RICARDO CAPPELLI: Cruzar os braços também é movimento

O Capitão nunca foi o candidato da “Aliança do Coliseu”, coalizão liderada pela Globo com setores antinacionais da burocracia estatal com o objetivo destruir a política e qualquer cheiro de projeto nacional de desenvolvimento.

O presidente foi um surfista da onda levantada pela Aliança. Quanto mais a “República de Curitiba” e o JN detonavam a política, mais o “outsider” fortalecia seu posicionamento de candidato anti-establishment pela direita.

Eleito, foi útil para o presidente colocar como seu auxiliar uma pessoa que gozava de prestígio popular superior ao seu. Para Moro, o ministério era a ponte para o STF ou mesmo para a sucessão.

A Aliança seguiu unida. Toda vez que o ministro se via em apuros, surgia uma entrevista especial no Fantástico para defendê-lo.

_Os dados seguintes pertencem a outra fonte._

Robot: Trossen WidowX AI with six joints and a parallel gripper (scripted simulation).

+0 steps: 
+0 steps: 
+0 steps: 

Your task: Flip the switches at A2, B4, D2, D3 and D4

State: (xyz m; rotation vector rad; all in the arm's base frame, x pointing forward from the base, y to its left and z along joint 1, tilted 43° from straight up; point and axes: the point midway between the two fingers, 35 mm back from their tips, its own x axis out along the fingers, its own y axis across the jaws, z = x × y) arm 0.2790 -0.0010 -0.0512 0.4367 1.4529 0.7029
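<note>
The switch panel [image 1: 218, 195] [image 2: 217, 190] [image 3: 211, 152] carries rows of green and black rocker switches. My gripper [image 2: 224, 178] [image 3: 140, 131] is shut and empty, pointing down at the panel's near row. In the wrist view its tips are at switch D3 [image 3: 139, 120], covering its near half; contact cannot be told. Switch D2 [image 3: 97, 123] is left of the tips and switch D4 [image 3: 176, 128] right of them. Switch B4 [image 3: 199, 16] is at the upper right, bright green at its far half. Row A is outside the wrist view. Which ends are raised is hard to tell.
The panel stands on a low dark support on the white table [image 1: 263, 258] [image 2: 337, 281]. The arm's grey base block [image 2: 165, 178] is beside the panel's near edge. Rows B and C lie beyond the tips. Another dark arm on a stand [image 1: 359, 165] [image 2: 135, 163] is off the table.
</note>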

Quando Bolsonaro partiu para cima da Globo, circulou que a equipe de Moro era a fonte de vazamento do COAF sobre Flávio Bolsonaro, munição que alimentava a bateria da emissora contra o Capitão.

A grande mídia dizia que o governo possuía alguns pólos, formados por “ajuntamentos”. Na política como no amor, casamentos de conveniência são contratos sem juras de fidelidade.

Os generais da reserva foram os primeiros a serem abatidos.

Olavo de Carvalho e Carlos Bolsonaro trataram da infantaria.

Quando as defesas já estavam deterioradas, o Capitão demitiu e fez chacota. Teve de tudo, até “general melancia”.

Há quanto tempo não se ouve uma palavra de Mourão?

O segundo pólo seguia liderado por Moro. Até que veio a Vaza Jato. O enfraquecimento do ex-juiz quebrou sua “sacralidade” e abriu uma oportunidade. Bolsonaro não deixou passar.

O poder é cruel, não perdoa. Ao vestir em Moro, visivelmente constrangido, a camisa do Flamengo num estádio de futebol, o Capitão dizia com todas as letras: “amigo, agora você depende de mim, recolha-se ao seu lugar”.

Daí pra frente foi um show de sadismo. Desmoralizou o ministro decretando que o projeto dele no Congresso não era prioridade. Mandou-o fazer troca-troca com Ricardo Salles. Debochou da assinatura dele transformando-a em Lula Livre.

E seguiu em marcha batida. Retirou de Moro ou da tal “lista da corporação” qualquer influência sobre a indicação do próximo PGR. Extinguiu o COAF e removeu seus “ossos” da Justiça para o Banco Central. Fez do ministro “Rainha da Inglaterra” intervindo na PF e na Receita.

Dos três núcleos de poder que rondavam o Planalto, apenas Guedes continua vivo.

Na ânsia de retomar a iniciativa, parte da esquerda resolveu se intrometer na briga. Pra defender quem? Corporações que operaram pela construção do arbítrio? Moro? A Globo?

Em agosto de 1944, durante a Segunda Guerra, estourou a Revolta de Varsóvia, um levante polonês contra a ocupação nazista. Os nacionalistas poloneses também eram anticomunistas.

Apesar disto, eles contavam com o apoio do exército vermelho contra os alemães.

A poucos metros da batalha, Stalin decidiu cruzar os braços. Deixaria os dois se enfrentarem. Mais tarde ocuparia a Polônia como um todo, enfrentando apenas o vitorioso já desgastado pela batalha anterior. Foi o que aconteceu.

Na guerra, todos os movimentos devem ser medidos. Cruzar os braços também pode ser um deles.